Un scandale d’État, d’après lui, dont il dévoile les rouages dans l’ouvrage qui vient de paraître : « Crimes sans châtiment, l’affaire Bouaké ».

Quinze ans de procédure

Après quinze ans de procédure et d’acharnement, et à quelques semaines d’un procès d’Assises qui devrait mettre l’affaire sur le devant de la scène en mars 2020, celui qui a eu à défendre plusieurs familles de victimes dénonce ce qu’il juge comme « l’un des plus grands scandales de la Ve République ».

Tout est documenté, tout est prouvé !

Le ton est donné dès les premières minutes de la rencontre, avec une pointe d’accent roumain qui rappelle sa naissance à Bucarest.

Dans sa véranda, l’avocat vide son sac, tout en remplissant son cendrier.

Je dénonce la mafia des gens biens nés, qui se connaissent depuis toujours et qui s’entraident y compris parmi les magistrats.

Dans sa ligne de mire, on retrouve les anciens ministres Michèle Alliot-Marie, Dominique de Villepin et Michel Barnier.

Bombardement de Bouaké : « Tout a été fait pour que la vérité ne soit pas connue »

Quinze ans après la mort de neuf soldats français et d’un civil américain en Côte d’Ivoire, l’avocat Jean Balan publie un livre à charge contre des ministres alors en poste à Paris.

L’affaire remonte au 6 novembre 2004 et se situe dans la ville de Bouaké en Côte d’Ivoire.

Ce jour-là, neuf militaires français engagés dans le cadre de l’opération Licorne perdent la vie après un assaut aérien lancé sur leur base. La thèse officielle attribue alors au président du pays Laurent Gbagbo la responsabilité de ce raid, dans un contexte de tensions avec Paris.

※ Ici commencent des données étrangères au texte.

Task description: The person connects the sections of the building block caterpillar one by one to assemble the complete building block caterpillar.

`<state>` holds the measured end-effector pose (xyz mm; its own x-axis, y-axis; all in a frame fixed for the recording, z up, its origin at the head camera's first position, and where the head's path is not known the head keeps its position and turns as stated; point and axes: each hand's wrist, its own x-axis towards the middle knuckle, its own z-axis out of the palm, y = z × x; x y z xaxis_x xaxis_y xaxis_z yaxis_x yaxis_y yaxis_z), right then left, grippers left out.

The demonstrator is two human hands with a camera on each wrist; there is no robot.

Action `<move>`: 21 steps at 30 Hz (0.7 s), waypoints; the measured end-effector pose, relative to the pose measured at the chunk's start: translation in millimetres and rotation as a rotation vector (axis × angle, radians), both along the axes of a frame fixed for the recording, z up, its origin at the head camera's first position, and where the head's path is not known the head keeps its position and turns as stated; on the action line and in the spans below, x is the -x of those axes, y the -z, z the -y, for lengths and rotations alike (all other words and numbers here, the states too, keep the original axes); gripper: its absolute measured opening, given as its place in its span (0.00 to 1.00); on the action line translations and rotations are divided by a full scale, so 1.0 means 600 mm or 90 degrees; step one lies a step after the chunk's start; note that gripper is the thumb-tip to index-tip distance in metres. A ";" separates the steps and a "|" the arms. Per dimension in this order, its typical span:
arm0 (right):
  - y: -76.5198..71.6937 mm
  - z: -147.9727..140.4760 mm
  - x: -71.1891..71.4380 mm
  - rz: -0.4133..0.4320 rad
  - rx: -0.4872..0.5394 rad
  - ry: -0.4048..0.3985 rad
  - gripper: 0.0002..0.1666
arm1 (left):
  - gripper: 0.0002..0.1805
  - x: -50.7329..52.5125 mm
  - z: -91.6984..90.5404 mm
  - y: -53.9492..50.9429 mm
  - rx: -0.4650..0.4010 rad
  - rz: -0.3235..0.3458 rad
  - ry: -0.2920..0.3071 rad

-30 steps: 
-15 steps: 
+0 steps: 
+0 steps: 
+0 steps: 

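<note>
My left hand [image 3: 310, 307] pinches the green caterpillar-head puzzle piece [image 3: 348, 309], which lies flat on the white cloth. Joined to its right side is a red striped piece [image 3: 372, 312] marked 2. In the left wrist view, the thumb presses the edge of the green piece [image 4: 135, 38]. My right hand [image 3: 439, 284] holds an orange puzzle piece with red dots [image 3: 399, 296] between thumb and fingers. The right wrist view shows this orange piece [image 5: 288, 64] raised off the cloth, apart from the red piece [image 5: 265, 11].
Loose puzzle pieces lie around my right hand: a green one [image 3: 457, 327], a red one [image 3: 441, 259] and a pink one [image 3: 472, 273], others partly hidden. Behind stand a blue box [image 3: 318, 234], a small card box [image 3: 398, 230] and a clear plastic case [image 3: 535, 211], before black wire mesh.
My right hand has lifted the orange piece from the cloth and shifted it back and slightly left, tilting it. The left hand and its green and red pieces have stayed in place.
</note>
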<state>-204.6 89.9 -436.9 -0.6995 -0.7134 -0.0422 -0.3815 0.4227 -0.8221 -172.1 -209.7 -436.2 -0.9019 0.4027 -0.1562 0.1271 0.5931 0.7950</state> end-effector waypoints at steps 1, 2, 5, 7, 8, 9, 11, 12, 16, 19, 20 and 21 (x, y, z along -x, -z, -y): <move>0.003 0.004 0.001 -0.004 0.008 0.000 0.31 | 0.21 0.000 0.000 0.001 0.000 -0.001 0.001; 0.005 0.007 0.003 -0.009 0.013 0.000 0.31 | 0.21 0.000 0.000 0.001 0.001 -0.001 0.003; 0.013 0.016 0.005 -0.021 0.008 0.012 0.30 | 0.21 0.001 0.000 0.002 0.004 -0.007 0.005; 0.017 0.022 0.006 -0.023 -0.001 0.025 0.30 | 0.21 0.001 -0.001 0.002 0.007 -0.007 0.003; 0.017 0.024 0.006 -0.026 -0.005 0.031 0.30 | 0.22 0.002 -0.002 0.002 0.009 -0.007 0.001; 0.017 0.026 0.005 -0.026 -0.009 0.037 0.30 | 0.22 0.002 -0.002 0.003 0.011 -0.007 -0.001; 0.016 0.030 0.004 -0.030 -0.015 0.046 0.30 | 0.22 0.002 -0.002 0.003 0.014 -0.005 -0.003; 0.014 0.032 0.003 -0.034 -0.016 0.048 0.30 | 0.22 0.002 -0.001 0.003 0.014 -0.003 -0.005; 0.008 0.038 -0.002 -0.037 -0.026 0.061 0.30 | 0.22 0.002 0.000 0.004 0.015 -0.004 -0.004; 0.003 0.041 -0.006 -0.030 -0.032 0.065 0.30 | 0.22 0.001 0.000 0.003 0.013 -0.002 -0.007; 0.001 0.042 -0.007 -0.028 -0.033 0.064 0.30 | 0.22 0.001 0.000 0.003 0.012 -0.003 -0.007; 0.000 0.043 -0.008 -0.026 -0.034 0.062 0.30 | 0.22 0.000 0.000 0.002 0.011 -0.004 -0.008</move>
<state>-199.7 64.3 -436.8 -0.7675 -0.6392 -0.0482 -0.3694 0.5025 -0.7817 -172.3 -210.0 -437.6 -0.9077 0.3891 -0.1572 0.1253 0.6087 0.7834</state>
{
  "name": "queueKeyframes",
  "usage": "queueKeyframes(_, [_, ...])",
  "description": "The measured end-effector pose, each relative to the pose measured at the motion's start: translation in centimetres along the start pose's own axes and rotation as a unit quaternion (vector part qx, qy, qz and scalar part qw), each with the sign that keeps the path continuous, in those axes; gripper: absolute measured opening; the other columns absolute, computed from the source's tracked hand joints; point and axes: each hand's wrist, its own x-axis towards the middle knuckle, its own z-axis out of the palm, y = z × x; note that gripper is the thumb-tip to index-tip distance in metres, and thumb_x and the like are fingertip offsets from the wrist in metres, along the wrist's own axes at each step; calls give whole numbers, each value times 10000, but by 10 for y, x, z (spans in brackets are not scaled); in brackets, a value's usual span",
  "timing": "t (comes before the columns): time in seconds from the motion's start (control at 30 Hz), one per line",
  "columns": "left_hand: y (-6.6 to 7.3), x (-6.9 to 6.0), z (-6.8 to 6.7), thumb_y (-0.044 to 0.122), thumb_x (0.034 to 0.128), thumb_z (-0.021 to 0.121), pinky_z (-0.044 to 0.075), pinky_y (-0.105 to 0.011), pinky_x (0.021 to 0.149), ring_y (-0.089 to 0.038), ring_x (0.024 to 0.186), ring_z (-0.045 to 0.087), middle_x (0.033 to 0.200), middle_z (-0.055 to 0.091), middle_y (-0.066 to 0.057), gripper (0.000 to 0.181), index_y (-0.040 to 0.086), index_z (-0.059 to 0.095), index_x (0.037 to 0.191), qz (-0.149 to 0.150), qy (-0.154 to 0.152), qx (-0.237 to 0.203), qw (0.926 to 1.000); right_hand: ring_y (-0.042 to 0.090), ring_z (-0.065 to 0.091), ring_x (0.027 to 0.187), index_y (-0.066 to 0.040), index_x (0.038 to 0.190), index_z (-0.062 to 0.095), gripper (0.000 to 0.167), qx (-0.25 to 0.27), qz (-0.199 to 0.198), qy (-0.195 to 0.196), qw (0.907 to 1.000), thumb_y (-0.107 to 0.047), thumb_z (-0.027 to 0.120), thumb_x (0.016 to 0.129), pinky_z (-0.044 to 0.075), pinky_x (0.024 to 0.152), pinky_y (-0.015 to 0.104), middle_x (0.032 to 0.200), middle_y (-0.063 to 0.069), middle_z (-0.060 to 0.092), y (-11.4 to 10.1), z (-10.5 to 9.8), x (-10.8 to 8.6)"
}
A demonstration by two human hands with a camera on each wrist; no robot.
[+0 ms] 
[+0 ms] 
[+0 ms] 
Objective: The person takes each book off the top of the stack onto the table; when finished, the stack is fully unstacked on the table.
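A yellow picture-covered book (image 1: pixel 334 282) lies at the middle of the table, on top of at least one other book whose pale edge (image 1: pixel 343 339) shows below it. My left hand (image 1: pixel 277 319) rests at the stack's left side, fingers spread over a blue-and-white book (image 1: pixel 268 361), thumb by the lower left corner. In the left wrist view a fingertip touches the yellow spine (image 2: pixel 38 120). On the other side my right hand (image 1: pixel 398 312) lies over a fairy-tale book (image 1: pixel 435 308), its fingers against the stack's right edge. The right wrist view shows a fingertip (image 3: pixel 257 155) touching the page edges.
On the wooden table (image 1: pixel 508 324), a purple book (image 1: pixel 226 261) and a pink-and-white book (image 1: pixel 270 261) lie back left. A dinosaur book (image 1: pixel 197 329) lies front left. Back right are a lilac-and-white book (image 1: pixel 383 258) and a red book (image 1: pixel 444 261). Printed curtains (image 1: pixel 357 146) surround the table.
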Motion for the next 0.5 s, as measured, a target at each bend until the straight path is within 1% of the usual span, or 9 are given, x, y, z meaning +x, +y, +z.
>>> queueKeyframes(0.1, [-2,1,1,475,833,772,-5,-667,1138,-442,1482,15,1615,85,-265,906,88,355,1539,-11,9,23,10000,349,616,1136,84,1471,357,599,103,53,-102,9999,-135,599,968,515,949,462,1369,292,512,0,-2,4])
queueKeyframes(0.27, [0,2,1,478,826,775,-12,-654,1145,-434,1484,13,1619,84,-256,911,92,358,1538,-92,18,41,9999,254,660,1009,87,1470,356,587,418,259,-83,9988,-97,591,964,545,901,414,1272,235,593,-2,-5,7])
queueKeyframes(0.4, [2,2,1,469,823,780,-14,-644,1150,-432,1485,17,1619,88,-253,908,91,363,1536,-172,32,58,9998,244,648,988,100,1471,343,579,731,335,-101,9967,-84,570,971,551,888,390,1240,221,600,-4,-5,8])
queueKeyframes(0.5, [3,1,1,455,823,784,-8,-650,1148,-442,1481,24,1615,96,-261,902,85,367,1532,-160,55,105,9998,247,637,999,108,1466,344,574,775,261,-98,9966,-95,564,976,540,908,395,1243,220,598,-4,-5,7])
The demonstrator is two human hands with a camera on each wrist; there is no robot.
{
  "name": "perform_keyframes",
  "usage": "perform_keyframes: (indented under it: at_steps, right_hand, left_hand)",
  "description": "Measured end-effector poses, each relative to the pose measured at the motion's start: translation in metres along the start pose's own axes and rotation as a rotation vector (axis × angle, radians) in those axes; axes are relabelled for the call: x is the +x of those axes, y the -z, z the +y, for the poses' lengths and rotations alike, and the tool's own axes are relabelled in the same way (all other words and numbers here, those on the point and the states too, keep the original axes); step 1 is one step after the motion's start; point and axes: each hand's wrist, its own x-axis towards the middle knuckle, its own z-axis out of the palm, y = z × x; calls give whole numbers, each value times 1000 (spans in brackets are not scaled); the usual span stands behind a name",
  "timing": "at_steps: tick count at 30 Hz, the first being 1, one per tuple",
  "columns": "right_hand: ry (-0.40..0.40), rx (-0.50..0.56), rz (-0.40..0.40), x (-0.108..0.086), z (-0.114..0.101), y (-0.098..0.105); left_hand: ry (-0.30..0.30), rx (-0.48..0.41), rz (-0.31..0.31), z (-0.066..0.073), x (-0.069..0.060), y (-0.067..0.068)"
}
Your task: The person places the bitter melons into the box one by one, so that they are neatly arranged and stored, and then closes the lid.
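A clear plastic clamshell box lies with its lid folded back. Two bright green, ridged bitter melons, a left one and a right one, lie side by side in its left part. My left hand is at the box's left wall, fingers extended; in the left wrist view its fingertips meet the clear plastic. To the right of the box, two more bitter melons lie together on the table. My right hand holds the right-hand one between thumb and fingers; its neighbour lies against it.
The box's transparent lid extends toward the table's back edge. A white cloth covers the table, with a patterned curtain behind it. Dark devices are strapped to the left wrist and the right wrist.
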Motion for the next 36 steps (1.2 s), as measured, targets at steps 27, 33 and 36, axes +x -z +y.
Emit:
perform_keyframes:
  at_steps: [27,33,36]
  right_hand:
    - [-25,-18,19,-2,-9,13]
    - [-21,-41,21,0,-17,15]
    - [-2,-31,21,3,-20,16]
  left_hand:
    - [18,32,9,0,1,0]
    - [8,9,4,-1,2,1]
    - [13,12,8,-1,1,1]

Dans son ouvrage, Jean Balan le confesse :

Au début, comme pratiquement tous les observateurs des événements de 2004, j’avais la conviction que le bombardement était un acte délibéré dont l’origine était le désir du président ivoirien d’en découdre avec la France, suite à des divergences profondes sur la mise en place des accords de Marcoussis.

Ces accords qui tentaient d’apaiser les rapports entre le gouvernement légitime de la Côte d’Ivoire et les groupes rebelles qui occupaient le nord du pays à cette époque étaient perçus comme désavantageux par le président ivoirien, ce qui aurait appuyé la thèse d’une culpabilité du pouvoir ivoirien dans l’attaque du camp français.

Un prétexte pour en finir avec Gbagbo ?

Très vite, plusieurs grains de sable viennent pourtant enrayer la thèse officielle aux yeux de Jean Balan.

Tous sont détaillés dans son ouvrage.

Il y a d’abord cette fermeture exceptionnelle du foyer des soldats, qui sera visé par un « tir précis », « comme si l’on avait demandé aux pilotes de fracasser un lieu censé être vide ».
Pire, les deux pilotes biélorusses à l’origine du bombardement sont d’après l’ouvrage arrêtés et laissés à la disposition des autorités françaises qui ne procéderont pourtant jamais à leur interrogatoire.
Ces deux hommes seront jugés par contumace en mars prochain, même si pour Jean Balan, le scandale est sans équivoque possible.

Il en est convaincu, le bombardement de Bouaké avait un but précis : trouver un prétexte pour se débarrasser de président Gbagbo.

À aucun moment, la vérité qu’une enquête judiciaire aurait révélée n’était souhaitée.

Pas de théorie du complot

Se défendant de verser dans la théorie du complot, l’avocat prétend révéler au public dans son ouvrage comment « fonctionne l’entre-soi ».

Dans une affaire qui d’après lui a totalement dérapé, et s’est soldée par la mort de neuf soldats français, ce sont bien les plus hauts responsables politiques français de l’époque qui sont pointés du doigt dans le cadre d’une opération qui aurait directement été commanditée par la France dans le but de destituer le président Gbagbo.

Je ne confonds jamais l’État et la raison d’État avec la manigance de certains hommes politiques. Les morts n’étaient certainement pas voulus, mais pour se débarrasser d’un chef d’État ami de la France, on a créé un incident, et on a tout fait ensuite pour étouffer l’affaire.

Jean Balan suivra de près les Assises qui s’ouvriront à Paris en mars 2020, pendant que le public pourra de son côté se faire une opinion sur ce ténébreux dossier, à la lecture de l’ouvrage d’un avocat qui confesse page après page, « l’affaire d’une vie ».

« Crimes sans châtiment, affaire Bouaké – l’un des plus grands scandales de la Ve République » de Me Jean Balan publié aux éditions Max Milo.